Last April, the Wall Street Journal reported that several short-term policy brokers were seeing a surge in demand for these policies. A survey by online broker eHealth Inc., which fielded 147,000 applications for these policies in 2015, said half of all consumers cited price as their reason for purchasing the policies, while only 39 percent said they bought the policies because they needed temporary coverage.
The Journal also reported that Health Insurance Innovations, an online marketer of voluntary and ancillary products, was looking to expand its short-term policy business by making it easier for consumers to automatically renew their contracts so they could keep the policies for up to three years.
Jost, who also serves as a consumer liaison to the National Association of Insurance Commissioners, said carriers like Blue Cross that continue to participate in the exchanges are supportive of the new limits on short-term policies, given their exposure to exchange-based risk pools.
In its comment letter during the rulemaking process, NAIC was one stakeholder that argued the three-month limitation was too short and could end up hurting consumers who need more time to transition between employers and plans, such as those with longer probationary periods or a longer gap between employment.
But the departments reasoned that only a “small fraction” of consumers have purchased policies with limits of more than three months. Once the new rule takes effect, those using short-term policies to transition to a new plan can instead enroll in the exchanges, where regulators reason they will benefit from enhanced consumer protections under ACA-qualified plans and avoid the tax penalty of having no qualified coverage.
Rule's limited impact on risk pools
Joel White, president of the Council for Affordable Health Coverage, a consortium of carriers and providers that advocates for lowering health care costs via greater market competition, doubts the new rule will benefit exchanges' risk pools, despite regulators' claims.
“The agencies didn't provide empirical data to show any effect on the risk pool or any estimates of how the policy would affect plan choice and costs for consumers,” said White in an email.
The final rule only cites the Journal report showing a surge in short-term policy demand – a trend that White said is due in large part to the fact that many consumers, particularly those ineligible for subsidies, find the exchange's options to be unaffordable.
“We believe the regulation will not significantly and positively impact the risk pool of the insurance exchanges,” said White.
Agencies punt on limiting fixed indemnity terms
In the proposed version of the rule, the agencies sought to fundamentally change how hospital indemnity and other disease-specific exempted voluntary polices are written.
The proposal required that those plans pay benefits on a per-day or per-period basis, rather than on a per-service basis, as many voluntary indemnity policies are now written.

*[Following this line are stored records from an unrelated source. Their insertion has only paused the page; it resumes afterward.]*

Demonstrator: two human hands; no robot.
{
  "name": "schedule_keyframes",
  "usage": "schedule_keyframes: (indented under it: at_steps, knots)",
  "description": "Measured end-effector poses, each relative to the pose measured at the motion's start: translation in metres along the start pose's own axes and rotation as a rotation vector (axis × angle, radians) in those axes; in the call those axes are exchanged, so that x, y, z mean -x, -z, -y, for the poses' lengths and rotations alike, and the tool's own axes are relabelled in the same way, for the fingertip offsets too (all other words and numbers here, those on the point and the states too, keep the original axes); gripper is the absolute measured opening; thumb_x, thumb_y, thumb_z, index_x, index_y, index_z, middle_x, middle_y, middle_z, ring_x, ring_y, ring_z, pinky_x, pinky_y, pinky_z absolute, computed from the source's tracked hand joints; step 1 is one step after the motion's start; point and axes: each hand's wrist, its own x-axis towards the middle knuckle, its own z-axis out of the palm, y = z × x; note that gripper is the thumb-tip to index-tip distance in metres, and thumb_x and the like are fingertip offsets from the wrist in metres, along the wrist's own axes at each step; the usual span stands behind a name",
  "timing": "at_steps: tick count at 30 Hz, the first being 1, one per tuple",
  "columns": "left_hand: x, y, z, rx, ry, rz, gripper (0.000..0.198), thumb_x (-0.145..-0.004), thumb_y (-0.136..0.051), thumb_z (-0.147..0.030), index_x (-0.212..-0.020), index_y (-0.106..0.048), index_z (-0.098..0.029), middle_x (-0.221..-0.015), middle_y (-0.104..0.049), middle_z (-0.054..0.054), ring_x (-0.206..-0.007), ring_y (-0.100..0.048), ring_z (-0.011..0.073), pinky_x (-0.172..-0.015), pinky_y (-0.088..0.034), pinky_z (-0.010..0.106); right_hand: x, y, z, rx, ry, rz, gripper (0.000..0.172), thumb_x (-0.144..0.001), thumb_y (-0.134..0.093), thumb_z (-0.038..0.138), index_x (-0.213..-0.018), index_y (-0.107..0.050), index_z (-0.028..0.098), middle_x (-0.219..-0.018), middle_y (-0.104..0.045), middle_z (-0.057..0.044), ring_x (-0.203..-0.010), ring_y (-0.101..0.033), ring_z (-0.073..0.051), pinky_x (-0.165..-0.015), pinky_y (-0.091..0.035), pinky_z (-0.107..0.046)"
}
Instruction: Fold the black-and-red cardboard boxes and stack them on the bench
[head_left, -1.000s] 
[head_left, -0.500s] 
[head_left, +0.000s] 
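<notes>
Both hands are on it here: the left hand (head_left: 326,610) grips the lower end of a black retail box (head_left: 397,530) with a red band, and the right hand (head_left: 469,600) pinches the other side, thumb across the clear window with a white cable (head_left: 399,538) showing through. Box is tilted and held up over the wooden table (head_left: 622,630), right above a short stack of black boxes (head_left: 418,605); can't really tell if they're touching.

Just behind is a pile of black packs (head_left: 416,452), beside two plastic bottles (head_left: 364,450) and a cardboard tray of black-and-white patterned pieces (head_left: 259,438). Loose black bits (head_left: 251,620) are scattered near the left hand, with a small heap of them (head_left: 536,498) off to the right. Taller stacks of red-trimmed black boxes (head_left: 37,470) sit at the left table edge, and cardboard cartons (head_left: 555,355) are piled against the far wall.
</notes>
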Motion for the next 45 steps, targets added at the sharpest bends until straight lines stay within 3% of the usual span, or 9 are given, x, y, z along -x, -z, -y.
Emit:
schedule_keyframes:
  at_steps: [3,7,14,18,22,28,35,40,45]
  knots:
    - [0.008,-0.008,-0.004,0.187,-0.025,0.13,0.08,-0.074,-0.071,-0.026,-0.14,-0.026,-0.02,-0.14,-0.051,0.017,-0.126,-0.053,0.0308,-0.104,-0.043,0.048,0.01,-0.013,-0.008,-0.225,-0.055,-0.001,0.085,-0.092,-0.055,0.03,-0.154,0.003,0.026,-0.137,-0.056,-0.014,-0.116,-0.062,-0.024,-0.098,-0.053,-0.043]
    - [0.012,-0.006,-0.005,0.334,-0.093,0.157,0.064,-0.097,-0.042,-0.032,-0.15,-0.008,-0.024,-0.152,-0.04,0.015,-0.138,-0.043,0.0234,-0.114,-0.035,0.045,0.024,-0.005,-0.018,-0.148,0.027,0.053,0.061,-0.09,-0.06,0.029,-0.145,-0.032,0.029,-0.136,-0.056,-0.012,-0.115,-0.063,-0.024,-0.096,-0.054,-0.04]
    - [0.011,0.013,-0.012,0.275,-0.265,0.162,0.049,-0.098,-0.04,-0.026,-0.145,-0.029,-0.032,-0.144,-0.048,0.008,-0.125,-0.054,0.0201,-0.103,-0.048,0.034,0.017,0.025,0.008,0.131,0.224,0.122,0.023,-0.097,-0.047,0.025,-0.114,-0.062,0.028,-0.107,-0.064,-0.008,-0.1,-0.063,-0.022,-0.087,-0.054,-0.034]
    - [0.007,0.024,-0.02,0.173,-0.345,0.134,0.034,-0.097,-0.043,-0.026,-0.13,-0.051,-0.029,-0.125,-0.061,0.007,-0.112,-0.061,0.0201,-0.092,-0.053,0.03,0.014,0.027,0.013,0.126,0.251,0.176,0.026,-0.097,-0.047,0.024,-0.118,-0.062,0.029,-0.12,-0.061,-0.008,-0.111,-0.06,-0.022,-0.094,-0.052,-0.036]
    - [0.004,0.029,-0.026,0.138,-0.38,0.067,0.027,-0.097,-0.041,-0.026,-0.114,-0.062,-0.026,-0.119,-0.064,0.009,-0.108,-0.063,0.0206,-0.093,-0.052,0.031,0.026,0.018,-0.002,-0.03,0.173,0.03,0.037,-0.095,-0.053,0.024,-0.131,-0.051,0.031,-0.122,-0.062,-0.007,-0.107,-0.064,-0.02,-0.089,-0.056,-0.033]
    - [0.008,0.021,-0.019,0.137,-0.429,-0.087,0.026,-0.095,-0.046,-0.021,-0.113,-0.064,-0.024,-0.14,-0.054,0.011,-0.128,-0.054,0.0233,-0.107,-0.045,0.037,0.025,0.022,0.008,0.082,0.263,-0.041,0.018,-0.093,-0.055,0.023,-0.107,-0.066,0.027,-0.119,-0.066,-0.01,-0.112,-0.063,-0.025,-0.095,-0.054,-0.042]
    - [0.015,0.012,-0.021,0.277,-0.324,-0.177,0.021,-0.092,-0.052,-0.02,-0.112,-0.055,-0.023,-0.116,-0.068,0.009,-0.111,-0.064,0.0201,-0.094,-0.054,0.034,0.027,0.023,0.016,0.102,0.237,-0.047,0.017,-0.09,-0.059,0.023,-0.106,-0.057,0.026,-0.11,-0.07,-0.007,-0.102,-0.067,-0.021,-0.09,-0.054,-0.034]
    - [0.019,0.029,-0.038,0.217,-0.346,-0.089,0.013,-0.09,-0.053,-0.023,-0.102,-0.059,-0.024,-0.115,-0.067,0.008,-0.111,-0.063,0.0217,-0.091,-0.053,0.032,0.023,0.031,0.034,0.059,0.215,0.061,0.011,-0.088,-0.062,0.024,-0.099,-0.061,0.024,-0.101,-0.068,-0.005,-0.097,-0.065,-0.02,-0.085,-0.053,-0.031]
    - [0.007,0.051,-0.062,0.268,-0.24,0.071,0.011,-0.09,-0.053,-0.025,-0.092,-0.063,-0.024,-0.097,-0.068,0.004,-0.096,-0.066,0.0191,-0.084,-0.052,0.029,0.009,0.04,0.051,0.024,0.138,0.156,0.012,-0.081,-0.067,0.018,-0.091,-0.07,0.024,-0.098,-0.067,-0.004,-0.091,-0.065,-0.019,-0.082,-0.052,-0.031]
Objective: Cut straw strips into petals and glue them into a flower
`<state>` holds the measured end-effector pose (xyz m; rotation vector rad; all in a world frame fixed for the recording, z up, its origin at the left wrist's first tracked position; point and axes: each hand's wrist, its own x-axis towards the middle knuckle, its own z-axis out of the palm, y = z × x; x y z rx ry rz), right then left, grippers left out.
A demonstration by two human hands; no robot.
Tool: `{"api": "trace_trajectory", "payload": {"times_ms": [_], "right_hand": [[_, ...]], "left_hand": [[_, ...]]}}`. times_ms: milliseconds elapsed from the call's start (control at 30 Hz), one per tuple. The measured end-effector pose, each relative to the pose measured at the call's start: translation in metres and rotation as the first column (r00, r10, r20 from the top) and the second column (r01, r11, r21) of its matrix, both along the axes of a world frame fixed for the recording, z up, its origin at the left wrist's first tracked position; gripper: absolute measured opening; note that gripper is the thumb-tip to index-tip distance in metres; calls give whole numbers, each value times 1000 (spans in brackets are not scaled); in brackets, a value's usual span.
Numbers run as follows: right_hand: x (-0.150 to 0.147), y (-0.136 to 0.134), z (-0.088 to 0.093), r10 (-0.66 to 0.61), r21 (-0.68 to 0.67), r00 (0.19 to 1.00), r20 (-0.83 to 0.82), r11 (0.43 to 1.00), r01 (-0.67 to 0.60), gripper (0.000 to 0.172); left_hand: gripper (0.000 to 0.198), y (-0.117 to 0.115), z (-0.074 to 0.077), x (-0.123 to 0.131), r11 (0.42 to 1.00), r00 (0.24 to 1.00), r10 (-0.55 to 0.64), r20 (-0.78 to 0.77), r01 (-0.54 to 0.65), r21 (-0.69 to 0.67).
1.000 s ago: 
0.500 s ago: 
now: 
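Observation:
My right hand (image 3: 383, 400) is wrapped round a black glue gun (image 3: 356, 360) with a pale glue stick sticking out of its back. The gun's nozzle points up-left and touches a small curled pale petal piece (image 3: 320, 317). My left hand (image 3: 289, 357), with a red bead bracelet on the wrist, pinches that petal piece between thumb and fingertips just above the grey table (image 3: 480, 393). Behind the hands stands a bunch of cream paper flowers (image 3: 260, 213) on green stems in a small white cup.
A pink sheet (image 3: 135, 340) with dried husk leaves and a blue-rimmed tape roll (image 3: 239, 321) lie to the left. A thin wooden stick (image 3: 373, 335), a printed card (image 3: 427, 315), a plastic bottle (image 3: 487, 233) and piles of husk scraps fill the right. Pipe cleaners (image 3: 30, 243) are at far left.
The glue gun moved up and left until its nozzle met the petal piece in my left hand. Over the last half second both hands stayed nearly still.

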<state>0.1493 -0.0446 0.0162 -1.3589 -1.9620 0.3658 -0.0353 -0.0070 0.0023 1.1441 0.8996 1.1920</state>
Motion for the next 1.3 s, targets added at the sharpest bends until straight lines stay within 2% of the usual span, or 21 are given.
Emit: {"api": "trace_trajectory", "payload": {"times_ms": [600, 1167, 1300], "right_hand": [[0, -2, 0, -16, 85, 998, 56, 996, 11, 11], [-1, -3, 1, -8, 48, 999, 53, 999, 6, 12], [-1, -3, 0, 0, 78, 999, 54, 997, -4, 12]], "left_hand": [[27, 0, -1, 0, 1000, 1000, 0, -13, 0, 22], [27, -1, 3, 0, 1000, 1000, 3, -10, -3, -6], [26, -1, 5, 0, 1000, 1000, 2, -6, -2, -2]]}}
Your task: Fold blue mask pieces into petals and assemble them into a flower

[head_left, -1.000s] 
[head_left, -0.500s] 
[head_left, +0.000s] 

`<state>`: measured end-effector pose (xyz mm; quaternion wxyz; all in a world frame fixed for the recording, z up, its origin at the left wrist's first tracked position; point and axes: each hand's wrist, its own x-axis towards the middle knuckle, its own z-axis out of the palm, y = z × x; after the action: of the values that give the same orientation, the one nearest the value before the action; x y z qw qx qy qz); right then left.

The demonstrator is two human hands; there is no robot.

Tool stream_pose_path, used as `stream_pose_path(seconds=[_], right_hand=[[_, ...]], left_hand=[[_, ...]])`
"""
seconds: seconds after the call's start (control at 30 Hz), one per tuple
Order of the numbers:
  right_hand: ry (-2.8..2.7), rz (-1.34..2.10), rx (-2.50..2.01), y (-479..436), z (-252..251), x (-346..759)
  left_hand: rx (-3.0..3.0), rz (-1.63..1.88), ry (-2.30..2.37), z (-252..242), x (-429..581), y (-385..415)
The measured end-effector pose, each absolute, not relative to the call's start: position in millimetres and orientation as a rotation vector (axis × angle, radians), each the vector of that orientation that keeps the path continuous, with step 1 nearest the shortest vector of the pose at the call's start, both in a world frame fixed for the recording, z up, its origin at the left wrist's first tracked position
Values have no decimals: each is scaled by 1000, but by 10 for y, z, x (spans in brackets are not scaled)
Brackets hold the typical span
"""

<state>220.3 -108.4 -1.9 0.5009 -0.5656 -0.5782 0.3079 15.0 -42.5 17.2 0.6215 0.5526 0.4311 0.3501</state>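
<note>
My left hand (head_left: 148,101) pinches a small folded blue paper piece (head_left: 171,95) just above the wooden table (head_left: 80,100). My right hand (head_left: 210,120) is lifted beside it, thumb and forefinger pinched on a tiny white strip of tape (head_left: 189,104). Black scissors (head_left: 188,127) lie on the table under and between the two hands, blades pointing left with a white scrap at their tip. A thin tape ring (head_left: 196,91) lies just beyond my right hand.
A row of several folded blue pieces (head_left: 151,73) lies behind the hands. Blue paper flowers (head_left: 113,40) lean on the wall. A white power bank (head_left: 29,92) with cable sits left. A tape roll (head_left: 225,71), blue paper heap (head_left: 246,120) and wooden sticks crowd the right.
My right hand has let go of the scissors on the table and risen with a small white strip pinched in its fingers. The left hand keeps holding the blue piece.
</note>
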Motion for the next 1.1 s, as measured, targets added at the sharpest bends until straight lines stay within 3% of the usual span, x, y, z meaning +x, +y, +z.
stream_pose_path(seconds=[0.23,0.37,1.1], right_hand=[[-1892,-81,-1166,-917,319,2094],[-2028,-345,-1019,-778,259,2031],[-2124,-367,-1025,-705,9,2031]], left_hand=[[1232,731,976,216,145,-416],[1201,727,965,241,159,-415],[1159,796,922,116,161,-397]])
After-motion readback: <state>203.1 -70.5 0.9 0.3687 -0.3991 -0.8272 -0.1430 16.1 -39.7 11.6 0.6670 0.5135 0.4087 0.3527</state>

That would mean policies would pay a flat dollar amount regardless of the type of care or services received, explained White.
But the final rule did not include the proposed revisions to indemnity policies. The departments did not explain why, but only said, “The Departments may address this issue in future regulations or guidance.”
One explanation for the agencies' reluctance comes from a ruling issued in July by the U.S. Court of Appeals for the District of Columbia Circuit.
In Central United Life Insurance Co. v. Burwell, the D.C. appellate court unanimously upheld a lower court's decision that the HHS was guilty of statutory overreach in mandating that voluntary indemnity plans may only be sold to individuals with minimum essential coverage.
White suggested the Burwell ruling may have influenced the departments to withdraw their proposals limiting the ways in which indemnity policies pay benefits.
“We hope the administration realized, in withdrawing this provision, that they lacked this authority – especially following the D.C. Circuit Court of Appeals ruling,” said White. “We also hope that they realized their proposed regulation would have eliminated nearly all fixed indemnity policies on the market today, cancelling coverage for nearly 49 million enrollees.”